Task statement: Search each line of the data for the word "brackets"; copy every line where it is found.
BEGIN
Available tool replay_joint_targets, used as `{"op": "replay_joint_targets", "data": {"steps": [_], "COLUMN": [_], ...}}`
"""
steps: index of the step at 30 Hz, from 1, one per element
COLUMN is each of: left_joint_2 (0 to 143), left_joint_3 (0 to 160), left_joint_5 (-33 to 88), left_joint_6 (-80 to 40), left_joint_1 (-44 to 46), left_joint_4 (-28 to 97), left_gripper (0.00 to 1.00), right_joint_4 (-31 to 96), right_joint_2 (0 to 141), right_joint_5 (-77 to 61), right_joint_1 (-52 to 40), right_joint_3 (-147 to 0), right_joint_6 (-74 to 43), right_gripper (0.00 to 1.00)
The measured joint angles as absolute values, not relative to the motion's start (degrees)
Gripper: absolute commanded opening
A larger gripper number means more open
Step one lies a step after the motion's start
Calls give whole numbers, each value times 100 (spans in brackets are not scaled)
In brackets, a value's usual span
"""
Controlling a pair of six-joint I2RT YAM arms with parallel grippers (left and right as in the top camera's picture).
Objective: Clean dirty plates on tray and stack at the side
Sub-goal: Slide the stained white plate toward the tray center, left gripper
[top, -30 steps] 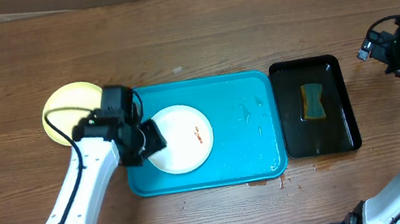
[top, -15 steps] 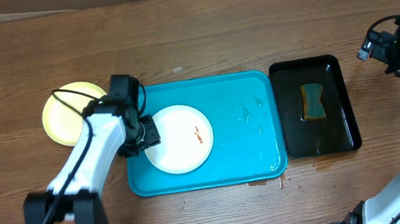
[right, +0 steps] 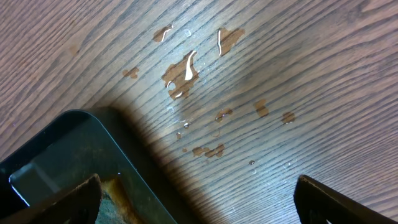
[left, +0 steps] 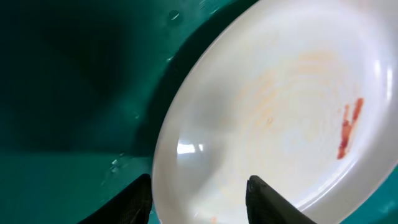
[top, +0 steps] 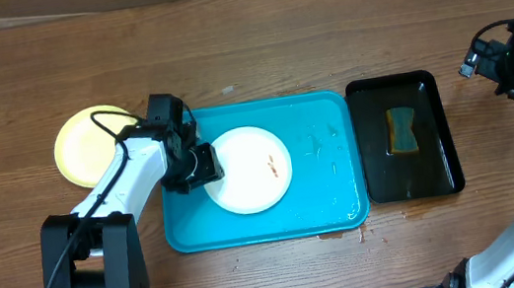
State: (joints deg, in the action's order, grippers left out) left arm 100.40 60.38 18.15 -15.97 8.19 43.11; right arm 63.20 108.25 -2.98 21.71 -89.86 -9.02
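Observation:
A white plate (top: 250, 170) with a small orange-red smear (top: 271, 166) lies in the turquoise tray (top: 324, 200). My left gripper (top: 205, 163) is at the plate's left rim. In the left wrist view the gripper (left: 199, 202) stands partly open across that rim, one finger over the tray (left: 74, 93) and the other over the plate (left: 280, 118); I cannot tell whether it grips. A pale yellow-green plate (top: 88, 146) rests on the table left of the tray. My right gripper (top: 511, 71) hovers open at the far right, nothing between its fingers (right: 68, 199).
A black tray (top: 440, 175) holding a sponge (top: 401, 131) sits right of the turquoise tray. Its corner (right: 56, 155) shows in the right wrist view, beside water drops (right: 183, 71) on the wood. Small spills mark the table by the turquoise tray's front right corner (top: 341, 234).
My left gripper has moved right across the tray's left edge, and the white plate has slid right with it. The right arm has not moved.

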Motion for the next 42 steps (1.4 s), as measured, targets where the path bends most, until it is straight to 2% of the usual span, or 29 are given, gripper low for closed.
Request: {"op": "replay_joint_targets", "data": {"steps": [6,10,13,16,17,27,30,33,36,38,42], "left_joint_2": [10040,10040,10040,10042,10042,10324,10422,10457,10479,10481,10481], "left_joint_3": [6038,6038,6038,6038,6038,6038,6049,6064,6080,6090,6090], "left_joint_5": [2082,1769,1511,1387,1361,1278,1282,1282,1319,1328,1328], "left_joint_6": [-1472,-1476,-1483,-1514,-1514,-1525,-1559,-1649,-1634,-1634,-1634], "left_joint_1": [819,819,816,819,829,1105,1243,1321,1343,1343,1343], "left_joint_4": [3905,3804,3758,3747,3739,3597,3566,3527,3472,3422,3417], "left_gripper": [57,57,51,36,34,32,23,5,4,4,5], "right_joint_4": [6320,6320,6322,6318,6320,6313,6010,5747,6307,6563,7063], "right_joint_2": [10825,10825,10825,10825,10825,10825,10825,10825,10825,10825,10825], "right_joint_5": [-301,-301,-301,-298,-301,-301,-388,-786,-1682,-2324,-3030], "right_joint_1": [2171,2171,2171,2171,2171,2171,2171,2171,2171,2171,2095], "right_joint_3": [-8986,-8986,-8986,-8986,-8986,-8986,-8982,-8984,-8984,-8973,-8973], "right_joint_6": [-902,-899,-899,-899,-902,-904,-915,-972,-1094,-1079,-1160], "right_gripper": [100,100,100,100,100,100,100,100,99,73,64]}}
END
Exercise answer:
Calls give whole numbers, each value times 100 (spans in brackets are not scaled)
In brackets, a value's usual span

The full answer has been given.